Hillary is growing up so fast. 14 years old and 100 percent her own person, dealing with all the parts of being 14. I have no idea what kind of adult she will be, but I can imagine it will be unique and totally her own. Hearing about the cliques in high school was fun. Just like it has always been, only more of them with fascinating names, like Emo’s who I guess like to cut themselves because of their angst in life. That’s a new one! Jocks and Preps never change, and not surprisingly, Hillary is an “Outsider” which just by the fact that she is happily part of a fairly large group means she isn’t an outsider at all. Moments with the grandkids.
I got lots of hugs from both of them. Deb’s partner’s kids were with us as well, Austin and Ashley, adding to the family mix, and making the table nice and long. Keeping our own circle is nice and yet I noticed the expansion that comes from adding more people opening up. Reminds me again of how it used to be in my women’s group. I would fight to the death adding new members and then when we eventually did, those people became my closest friends and added so much to the mix.
Shopping with Melody for the grandkids on Friday morning. Girl time with Melody and Deb after the men went to work and back to Portland. Kevin’s brother Dan was also part of the mix, and as quiet and non happy as he can be, he even smiled a lot and had a good time. Evening with Deb and Raul laughing a lot and playing a dice and chip game called Swipe. Easy and fun and lots of laughing. Deb’s home is always comfortable, and now it’s even more so with the living room all extended and the dining room by the kitchen. Room for everyone to be together doing whatever.
It’s cold in Portland today, but clear. Yesterday as we were driving to the store, Mt Hood loomed up huge and white in the east above the city. I so love the northwest.
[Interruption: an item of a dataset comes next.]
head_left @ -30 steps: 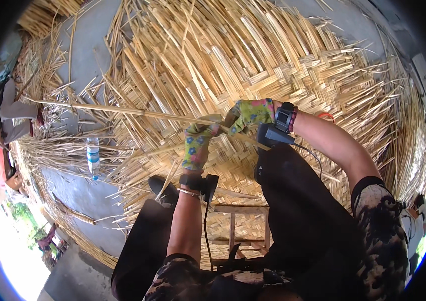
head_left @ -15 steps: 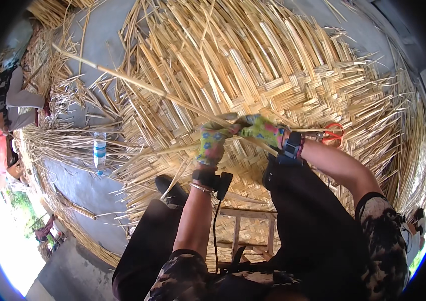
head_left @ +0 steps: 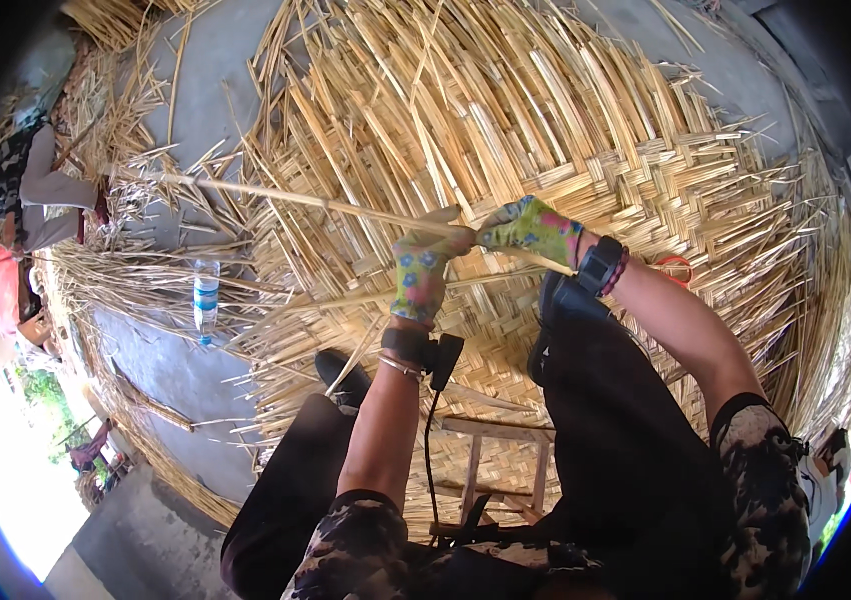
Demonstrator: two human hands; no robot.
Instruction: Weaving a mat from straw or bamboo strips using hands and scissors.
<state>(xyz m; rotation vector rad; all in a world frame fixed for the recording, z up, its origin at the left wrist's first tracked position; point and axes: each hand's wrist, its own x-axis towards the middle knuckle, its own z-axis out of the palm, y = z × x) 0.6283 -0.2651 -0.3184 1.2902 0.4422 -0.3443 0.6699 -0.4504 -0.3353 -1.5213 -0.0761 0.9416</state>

The Sierra’s are beautiful but nothing matches the majesty and magnificence of those volcanos. Maybe because they are young and full of energy and probably dangerous. So beautiful and so dangerous.
Today I will return down the Willamette Valley through green and tan fields with mountains on both sides of me, over the Cascades and down to the Klamath. Spend a night in the stars and big trees at Mo’s and then back down into the murky world that waits for me in California. I always feel as though I am dropping into something thick when I go my home in California. And rising when I leave to return to Oregon. Every time. I feel the lifting of something heavy on me, open the window of the truck and feel the air, and open my eyes to see space and distance and volcanos and I feel myself lifting as well.
Maryruth was angry with me for saying how unhappy I am in California. She said it was her home and wasn’t right for me to complain about it to her. A surprise for me actually because usually we don’t have those kinds of nono’s in our conversations. But Maryruth doesn’t read blogs, so I am safe here. Safe to remember that California is not my home, that my body and my soul don’t resonate there, that I am most at home in Oregon, my home.
1 comment:
Glad you had a good time in Portland with your extended family.
I'm surprised you think of Oregon as home after so many years in Idaho.